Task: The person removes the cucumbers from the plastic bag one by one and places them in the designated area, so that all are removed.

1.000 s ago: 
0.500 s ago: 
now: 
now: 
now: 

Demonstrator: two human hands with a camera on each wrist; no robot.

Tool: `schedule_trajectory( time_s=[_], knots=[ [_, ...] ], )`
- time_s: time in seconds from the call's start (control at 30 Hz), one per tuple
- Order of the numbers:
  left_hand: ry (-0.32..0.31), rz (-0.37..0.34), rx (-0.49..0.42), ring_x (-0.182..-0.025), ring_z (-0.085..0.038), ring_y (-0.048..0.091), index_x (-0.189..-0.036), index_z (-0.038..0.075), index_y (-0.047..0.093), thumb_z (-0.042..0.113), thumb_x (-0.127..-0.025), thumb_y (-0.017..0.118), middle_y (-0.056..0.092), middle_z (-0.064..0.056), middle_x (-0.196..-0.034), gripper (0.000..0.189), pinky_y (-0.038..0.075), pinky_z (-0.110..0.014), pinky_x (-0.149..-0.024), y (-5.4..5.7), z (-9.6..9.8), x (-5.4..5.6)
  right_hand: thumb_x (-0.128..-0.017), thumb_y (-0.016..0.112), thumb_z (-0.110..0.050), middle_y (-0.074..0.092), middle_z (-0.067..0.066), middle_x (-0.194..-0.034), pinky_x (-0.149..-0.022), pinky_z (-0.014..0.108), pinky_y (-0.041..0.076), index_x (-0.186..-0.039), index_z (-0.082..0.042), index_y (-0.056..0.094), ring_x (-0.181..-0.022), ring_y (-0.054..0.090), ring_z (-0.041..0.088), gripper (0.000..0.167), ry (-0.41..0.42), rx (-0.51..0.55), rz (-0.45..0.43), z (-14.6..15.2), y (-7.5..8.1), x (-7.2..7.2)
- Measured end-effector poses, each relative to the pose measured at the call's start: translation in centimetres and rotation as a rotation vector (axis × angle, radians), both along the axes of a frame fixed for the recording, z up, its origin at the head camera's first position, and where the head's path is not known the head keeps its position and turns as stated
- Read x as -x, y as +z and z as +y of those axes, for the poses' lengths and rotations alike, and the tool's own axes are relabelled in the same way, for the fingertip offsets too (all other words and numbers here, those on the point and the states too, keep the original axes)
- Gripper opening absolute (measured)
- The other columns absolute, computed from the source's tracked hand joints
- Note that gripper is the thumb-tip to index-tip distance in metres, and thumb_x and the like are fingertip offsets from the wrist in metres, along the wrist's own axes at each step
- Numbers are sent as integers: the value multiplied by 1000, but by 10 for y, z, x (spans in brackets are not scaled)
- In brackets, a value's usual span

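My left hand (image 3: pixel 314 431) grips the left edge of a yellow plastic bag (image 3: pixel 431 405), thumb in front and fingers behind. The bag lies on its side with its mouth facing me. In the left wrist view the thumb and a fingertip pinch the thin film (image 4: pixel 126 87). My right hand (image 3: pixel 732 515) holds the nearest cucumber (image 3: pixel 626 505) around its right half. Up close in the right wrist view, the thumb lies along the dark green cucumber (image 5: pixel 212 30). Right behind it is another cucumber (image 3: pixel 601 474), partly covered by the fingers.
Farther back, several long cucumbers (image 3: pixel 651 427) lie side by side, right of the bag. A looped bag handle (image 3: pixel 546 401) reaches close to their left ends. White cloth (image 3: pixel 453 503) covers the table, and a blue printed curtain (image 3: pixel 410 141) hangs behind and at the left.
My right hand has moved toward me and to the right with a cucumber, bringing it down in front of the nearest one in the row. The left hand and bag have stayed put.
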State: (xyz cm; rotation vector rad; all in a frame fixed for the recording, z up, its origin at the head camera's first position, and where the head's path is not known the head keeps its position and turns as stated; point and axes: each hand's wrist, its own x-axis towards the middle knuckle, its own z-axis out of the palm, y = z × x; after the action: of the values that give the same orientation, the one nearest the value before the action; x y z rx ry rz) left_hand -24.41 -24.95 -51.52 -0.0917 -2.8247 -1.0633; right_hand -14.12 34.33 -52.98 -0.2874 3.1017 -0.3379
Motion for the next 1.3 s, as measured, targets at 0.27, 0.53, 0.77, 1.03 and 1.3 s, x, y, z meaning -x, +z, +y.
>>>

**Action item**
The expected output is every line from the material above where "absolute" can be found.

**The answer**
- Gripper opening absolute (measured)
- The other columns absolute, computed from the source's tracked hand joints

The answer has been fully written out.